Всплакнули мы все. И обвинили в этом, конечно, лук.

1 января

С Новым годом тебя, Бахытгуль!

В этом году ты будешь больше радоваться и меньше плакать. В конце концов, как сказала Далида, «зато он у нас был».

7 января

Все люди к седьмому января уже заканчивают новогодний марафон и принимаются убирать елку, снимать с окон гирлянды, входить в рабочий процесс. Но не я.

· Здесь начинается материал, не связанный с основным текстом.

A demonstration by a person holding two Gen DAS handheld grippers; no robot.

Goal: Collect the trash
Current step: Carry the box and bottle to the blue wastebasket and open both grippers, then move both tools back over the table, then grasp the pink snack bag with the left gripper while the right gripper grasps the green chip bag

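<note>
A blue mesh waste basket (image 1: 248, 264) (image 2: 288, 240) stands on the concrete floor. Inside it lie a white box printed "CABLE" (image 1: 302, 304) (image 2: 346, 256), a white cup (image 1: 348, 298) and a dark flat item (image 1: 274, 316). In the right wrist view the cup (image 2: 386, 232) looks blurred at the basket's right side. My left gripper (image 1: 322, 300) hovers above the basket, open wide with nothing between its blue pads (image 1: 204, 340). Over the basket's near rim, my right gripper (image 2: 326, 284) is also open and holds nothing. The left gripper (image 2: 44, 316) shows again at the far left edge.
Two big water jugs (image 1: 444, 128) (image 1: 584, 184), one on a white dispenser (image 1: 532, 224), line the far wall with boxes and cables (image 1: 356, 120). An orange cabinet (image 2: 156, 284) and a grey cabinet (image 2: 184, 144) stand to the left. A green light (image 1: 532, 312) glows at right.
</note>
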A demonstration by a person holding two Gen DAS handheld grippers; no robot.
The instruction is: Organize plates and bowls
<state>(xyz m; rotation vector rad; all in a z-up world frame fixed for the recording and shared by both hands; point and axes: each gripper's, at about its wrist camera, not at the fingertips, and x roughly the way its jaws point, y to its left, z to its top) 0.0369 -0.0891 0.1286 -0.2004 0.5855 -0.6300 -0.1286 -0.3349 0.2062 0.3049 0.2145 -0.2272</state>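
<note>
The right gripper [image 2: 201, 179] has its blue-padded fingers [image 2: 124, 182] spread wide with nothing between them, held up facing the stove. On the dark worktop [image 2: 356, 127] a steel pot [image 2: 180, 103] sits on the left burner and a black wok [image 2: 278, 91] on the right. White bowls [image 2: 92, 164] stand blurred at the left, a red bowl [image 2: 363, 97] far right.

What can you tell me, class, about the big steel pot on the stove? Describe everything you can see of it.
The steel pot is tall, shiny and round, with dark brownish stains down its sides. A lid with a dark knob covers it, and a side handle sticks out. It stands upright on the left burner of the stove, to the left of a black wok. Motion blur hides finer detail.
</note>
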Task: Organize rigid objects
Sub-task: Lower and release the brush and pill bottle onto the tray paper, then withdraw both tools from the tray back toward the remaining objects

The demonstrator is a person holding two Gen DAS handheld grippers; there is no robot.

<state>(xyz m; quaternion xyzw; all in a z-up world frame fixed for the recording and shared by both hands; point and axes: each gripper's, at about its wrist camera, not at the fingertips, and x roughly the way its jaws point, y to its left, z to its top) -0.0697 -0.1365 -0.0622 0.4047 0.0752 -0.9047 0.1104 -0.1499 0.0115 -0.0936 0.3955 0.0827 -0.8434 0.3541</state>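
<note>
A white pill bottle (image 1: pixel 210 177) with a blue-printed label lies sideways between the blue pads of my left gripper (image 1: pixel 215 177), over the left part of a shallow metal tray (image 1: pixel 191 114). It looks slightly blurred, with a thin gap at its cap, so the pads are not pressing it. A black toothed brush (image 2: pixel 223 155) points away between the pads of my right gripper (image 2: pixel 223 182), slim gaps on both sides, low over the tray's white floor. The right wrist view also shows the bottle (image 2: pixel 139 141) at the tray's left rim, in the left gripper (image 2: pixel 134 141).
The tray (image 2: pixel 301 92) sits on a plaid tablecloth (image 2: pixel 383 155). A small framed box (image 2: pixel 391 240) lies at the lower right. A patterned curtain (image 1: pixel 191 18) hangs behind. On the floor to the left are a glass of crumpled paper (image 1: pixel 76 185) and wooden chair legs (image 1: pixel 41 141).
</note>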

Тридцать лет у меня, как у жены прокурора, седьмое января было «усилением». Ведь в этот день Марат праздновал день рождения. Обязательно накрывались несколько дастарханов: на работе – для коллег, дома – для друзей и родственников. Поэтому чаще всего шестого января я готовила закуски, горячее, салаты, упаковывала и утром отправляла с мужем на работу. И тут же принималась за праздничный ужин.

В этом году я тоже знала, что придут гости. Вечером за столом негде было и яблоку упасть: Акбулат, супруга Мурата Айжан, супруга Заки Бахыт, коллеги из Генеральной, дядя Шахимардан с дочкой, Ерболат с женой, племянники, дети.

Получился очень теплый вечер.

А потом один из друзей Марата попросил Ерболата спеть песню. Ерболат взял гитару брата, провел пальцами по деревянному корпусу, коснулся струн и улыбнулся, глядя в никуда:

– Гитара еще не успела расстроиться после хозяина. – Потом обвел взглядом собравшихся и начал протяжно:

В поздний час ненастным днем

Одинок мой грустный дом.

Все молчит, и мне слышна

Только ночь и тишина.

Друзья, узнав песню, которую Марат неизменно пел в кругу друзей, стали подпевать:

И я тогда зову гостей,

Зову гостей своих друзей.

Зову всех тех, кого люблю,

Давно люблю.

Дом зазвенит, зазвенит,

Зазвенит голосами вдруг.

И улетит, улетит, улетит

Горький дым разлук.

И оградит, оградит

Нас надежно от зимних вьюг

Наш тесный круг…[194]

Ерболат вдруг оторвал взгляд от струн, ведь на мгновенье ему показалось, что в этом многоголосье он услышал родной голос брата. Он вновь обвел всех взглядом, но не нашел того, с кем, казалось, ушло и его детство.

– Давай еще, Ерболат, – попросил кто-то.

Братишка посмотрел сквозь гостей, а его пальцы сами по себе стали брать задорные аккорды «На улице Марата».

На улице Марата

Я счастлив был когда-то,

Прошло с тех пор ужасно много лет,

Но помнят все ребята

На улице Марата,

Что я имел большой авторитет.

В коротеньких штанишках,

Забросив в парты книжки,

Как в катакомбы, лезли в кучи дров.

И в синей форме новой

Усталый участковый

Ловил нас в паутине чердаков.

По улице Марата

Мы шли толпой лохматой…[195]

Голос Ерболата вдруг дрогнул. Он попытался начать заново, но в горле предательски завыло. И это уже совсем не было похоже на хулиганские мотивы Розенбаума.